夜里九点多,黄三从许大茂家后门溜出来,裹紧棉袄,消失在胡同的黑暗中。
许大茂送走黄三,闩上门,脸上露出狰狞的笑。他走到桌前,端起凉透的茶水一饮而尽,茶渣粘在牙齿上,他也不在乎。
“张浩然,易中海,阎埠贵……你们一个都跑不了。”
他低声自语,眼睛在煤油灯下闪着狠毒的光。
秦京茹从里屋出来,看见他这副样子,吓得后退一步:“大茂,你跟黄三……到底要干啥?”
“你少管!”
许大茂瞪她,“女人家,做好饭,洗好衣裳就行。男人的事,别问!”
秦京茹咬着嘴唇,不敢再说话。她嫁到许家这些年,太了解许大茂了——这个人,顺的时候得意忘形,逆的时候阴狠毒辣。现在他吃了这么大亏,肯定要报复。
“去,给我打盆洗脚水。”
许大茂往椅子上一靠。
秦京茹默默去了。
这一夜,四合院表面平静,底下却暗流涌动。
第二天一早,张浩然刚起床,就听见院里有说话声。
推门一看,易中海和阎埠贵站在中院,正低声说着什么。刘海中也在,脸色不太好看。
“怎么了?”
张浩然走过去。
易中海叹了口气:“许大茂昨晚,把后院王家的柴火垛点着了。”
张浩然心里一紧:“人没事吧?”
“人没事,就是柴火烧了一大半。”
阎埠贵说,“王家媳妇早上起来做饭现的,还好现得早,不然房子都得烧着。”
“许大茂干的?”
“没证据。”
刘海中摇头,“但昨晚有人看见黄三从许家出来。今天一早,王家柴火垛就着了。哪有这么巧的事?”
张浩然皱眉。
许大茂这是开始报复了。先从最弱的王家下手。
“王家什么态度?”
他问。
“能有什么态度?”
易中海苦笑,“王老实那人,你也知道,三棍子打不出个屁。他媳妇哭了一场,也不敢声张,怕许大茂再报复。”
“这不行。
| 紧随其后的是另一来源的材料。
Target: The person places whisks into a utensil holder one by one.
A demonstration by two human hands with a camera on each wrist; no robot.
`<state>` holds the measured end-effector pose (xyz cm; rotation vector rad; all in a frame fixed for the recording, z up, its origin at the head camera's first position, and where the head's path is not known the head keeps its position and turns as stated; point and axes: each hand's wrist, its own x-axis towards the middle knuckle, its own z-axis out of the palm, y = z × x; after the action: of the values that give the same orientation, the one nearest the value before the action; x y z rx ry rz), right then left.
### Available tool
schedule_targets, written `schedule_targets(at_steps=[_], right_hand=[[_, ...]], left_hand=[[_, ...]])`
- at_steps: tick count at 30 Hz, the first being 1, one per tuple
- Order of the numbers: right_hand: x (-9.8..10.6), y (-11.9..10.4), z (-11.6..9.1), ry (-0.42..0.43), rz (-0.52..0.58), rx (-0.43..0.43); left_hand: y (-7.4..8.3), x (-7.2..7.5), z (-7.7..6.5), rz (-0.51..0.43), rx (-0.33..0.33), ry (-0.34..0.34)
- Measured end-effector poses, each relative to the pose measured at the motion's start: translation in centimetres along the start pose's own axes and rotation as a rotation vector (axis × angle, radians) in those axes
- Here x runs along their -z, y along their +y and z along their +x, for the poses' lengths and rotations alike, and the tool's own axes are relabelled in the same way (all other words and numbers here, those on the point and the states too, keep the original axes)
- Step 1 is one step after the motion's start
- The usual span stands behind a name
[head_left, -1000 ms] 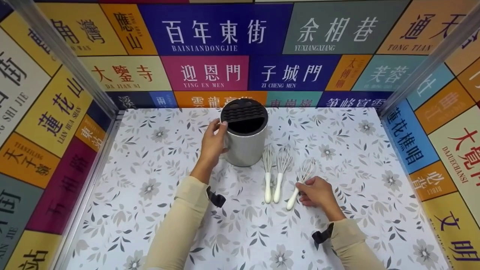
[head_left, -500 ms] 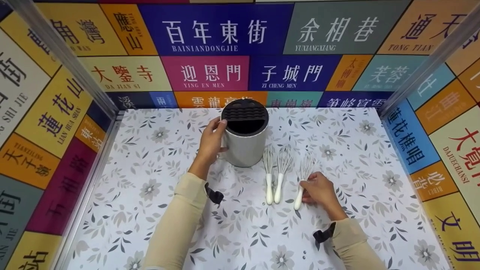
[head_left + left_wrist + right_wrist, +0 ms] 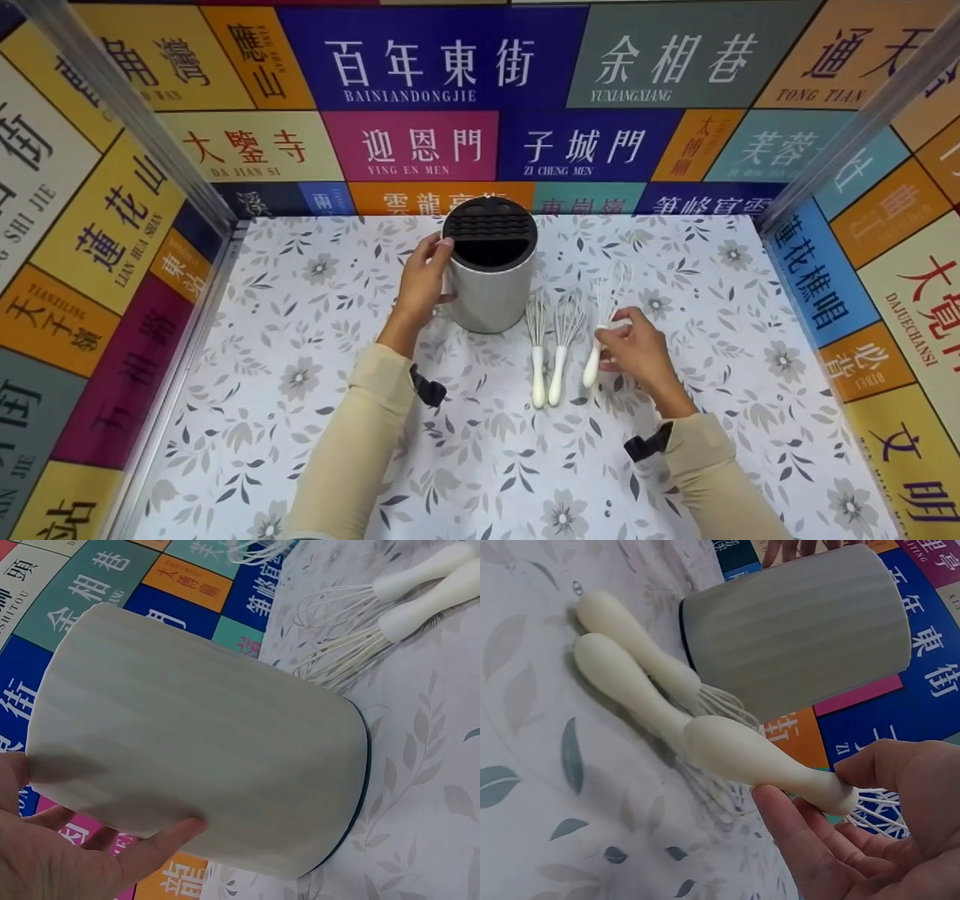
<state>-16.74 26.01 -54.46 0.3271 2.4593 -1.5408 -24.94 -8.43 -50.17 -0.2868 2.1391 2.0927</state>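
A light grey cylindrical utensil holder (image 3: 491,296) stands upright at the table's back middle. Its black top has wavy slats at the rear and a dark opening in front. My left hand (image 3: 421,281) holds it at the left side, one digit at the rim and another against the wall (image 3: 202,750) lower down. In my right hand (image 3: 637,349) is a whisk with a white handle (image 3: 735,754), pinched between thumb and fingers near the wires, which point toward the back. Two similar whisks (image 3: 538,379) (image 3: 556,375) lie side by side in front of the holder.
The tabletop (image 3: 300,450) has a white covering with grey leaves and flowers. Colourful panels with Chinese lettering (image 3: 427,60) wall in the back and both sides, with metal posts (image 3: 187,172) at the corners. Each wrist carries a black strap-on device (image 3: 429,386).
My right hand has taken a firmer pinch on the third whisk and moved it toward the back. The left hand and the utensil holder have barely moved; the other two whisks stay where they lay.
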Motion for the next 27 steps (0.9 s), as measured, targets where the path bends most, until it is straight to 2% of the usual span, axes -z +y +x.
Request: schedule_targets(at_steps=[11, 27], right_hand=[[-0.1, -6.1, 0.3, -0.034, 0.058, 0.152], [-1.4, -13.9, 0.4, -0.016, 0.094, 0.329]], left_hand=[[-0.1, -0.2, 0.1, -0.020, -0.009, 0.016], [-0.3, -0.1, 0.0, -0.029, -0.011, 0.001]])
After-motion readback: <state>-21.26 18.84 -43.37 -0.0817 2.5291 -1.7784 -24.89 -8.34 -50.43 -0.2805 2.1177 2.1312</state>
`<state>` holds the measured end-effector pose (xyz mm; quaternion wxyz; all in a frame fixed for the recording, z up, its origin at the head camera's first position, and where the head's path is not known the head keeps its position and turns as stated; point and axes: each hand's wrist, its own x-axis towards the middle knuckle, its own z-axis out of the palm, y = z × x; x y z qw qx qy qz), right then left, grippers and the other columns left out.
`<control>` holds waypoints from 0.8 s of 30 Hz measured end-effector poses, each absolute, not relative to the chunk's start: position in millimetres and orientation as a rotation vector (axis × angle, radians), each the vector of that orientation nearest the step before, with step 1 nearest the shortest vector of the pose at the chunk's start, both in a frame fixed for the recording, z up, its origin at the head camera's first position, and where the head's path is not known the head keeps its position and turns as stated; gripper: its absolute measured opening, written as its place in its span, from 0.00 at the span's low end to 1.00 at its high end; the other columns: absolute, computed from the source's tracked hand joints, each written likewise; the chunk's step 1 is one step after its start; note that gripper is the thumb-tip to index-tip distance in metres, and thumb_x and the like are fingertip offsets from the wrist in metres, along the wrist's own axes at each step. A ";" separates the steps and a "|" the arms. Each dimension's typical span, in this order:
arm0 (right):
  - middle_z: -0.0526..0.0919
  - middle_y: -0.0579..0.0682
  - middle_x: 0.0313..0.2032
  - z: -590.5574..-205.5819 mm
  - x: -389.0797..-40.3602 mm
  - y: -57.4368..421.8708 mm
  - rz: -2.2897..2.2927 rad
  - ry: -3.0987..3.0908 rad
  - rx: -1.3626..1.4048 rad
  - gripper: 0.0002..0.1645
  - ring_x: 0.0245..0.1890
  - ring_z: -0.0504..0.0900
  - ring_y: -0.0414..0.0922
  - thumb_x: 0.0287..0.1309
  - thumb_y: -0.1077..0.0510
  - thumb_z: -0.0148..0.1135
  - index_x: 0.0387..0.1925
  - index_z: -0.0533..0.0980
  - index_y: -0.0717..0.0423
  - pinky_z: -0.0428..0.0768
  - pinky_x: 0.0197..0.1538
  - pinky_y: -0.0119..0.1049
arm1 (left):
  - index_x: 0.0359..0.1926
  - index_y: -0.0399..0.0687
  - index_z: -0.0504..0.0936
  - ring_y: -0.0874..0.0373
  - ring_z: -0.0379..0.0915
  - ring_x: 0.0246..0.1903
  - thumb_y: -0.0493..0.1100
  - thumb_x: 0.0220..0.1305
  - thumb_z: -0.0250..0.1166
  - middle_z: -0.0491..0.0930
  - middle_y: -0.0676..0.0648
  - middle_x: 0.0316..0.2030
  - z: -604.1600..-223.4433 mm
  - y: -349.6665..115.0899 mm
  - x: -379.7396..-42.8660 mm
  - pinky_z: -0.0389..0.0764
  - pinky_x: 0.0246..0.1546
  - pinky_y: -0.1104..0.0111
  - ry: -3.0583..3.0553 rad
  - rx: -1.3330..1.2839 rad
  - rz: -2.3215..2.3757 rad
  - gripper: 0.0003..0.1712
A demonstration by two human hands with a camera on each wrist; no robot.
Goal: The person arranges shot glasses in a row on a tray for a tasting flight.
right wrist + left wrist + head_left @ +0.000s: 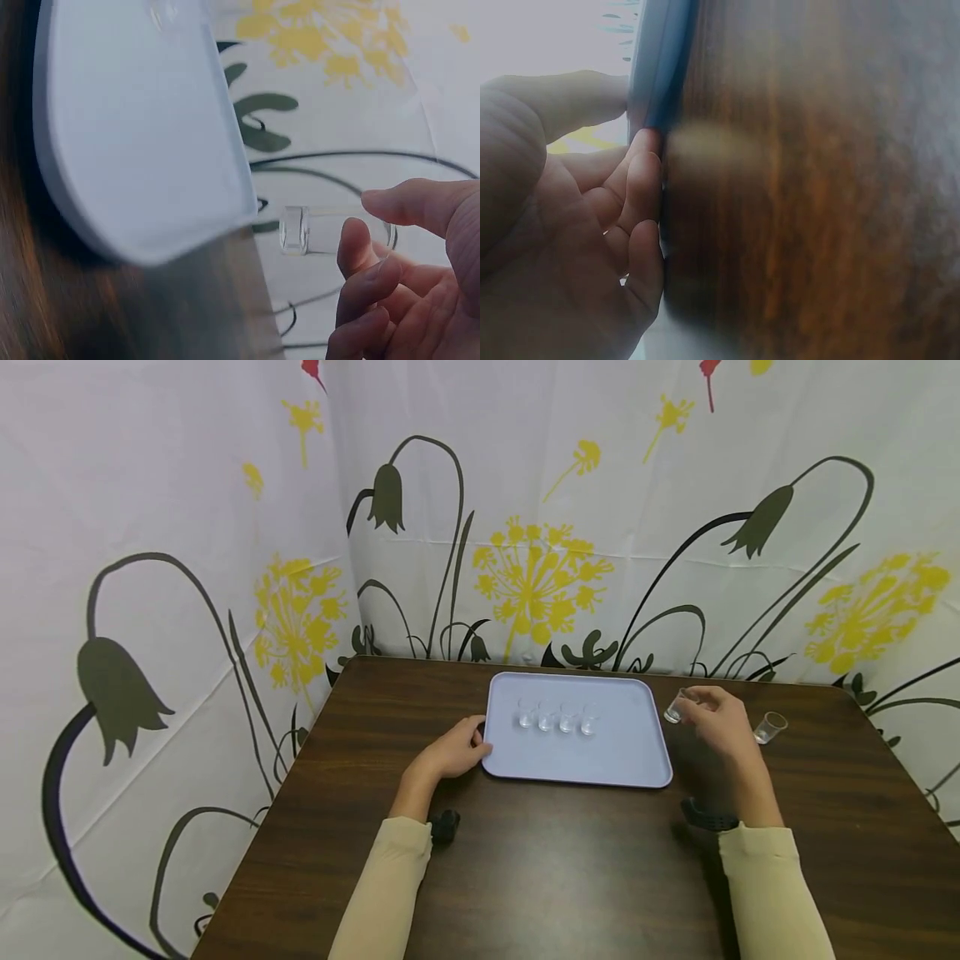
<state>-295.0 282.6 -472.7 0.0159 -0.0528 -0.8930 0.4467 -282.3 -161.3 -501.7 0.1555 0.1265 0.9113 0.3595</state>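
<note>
A pale blue-grey rectangular tray (630, 752) lies on the table with several small clear shot glasses (567, 720) standing in a row on it. My left hand (452, 750) grips the tray's left edge. In the left wrist view the thumb (585, 97) is on the rim and the fingertips (643, 180) are curled at its underside, near the tabletop. Just past the tray's right edge, my right hand (718, 720) pinches another shot glass (322, 229) between thumb and fingers, its thick base pointing toward the tray in the right wrist view.
One more shot glass (770, 727) is on the table to the right of my right hand. The dark brown wooden table (570, 868) reaches back to a white curtain (660, 510) with yellow and dark green flower prints.
</note>
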 end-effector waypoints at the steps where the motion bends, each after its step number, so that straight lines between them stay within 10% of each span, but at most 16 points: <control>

”
张浩然说,“这次烧柴火,下次呢?得让许大茂知道,院里人不是好欺负的。”
“怎么让他知道?”
阎埠贵叹气,“咱们没证据。就算有证据,许大茂咬死不认,咱们能怎么办?送派出所?烧个柴火垛,最多教育几句,关不了几天。等他出来,报复得更狠。”
这话说得在理。
张浩然沉默了。
是啊,对付许大茂这种人,要么一次把他按死,要么就别惹他。否则,后患无穷。
正说着,前院传来脚步声。
杨所长来了,身后跟着两个民警。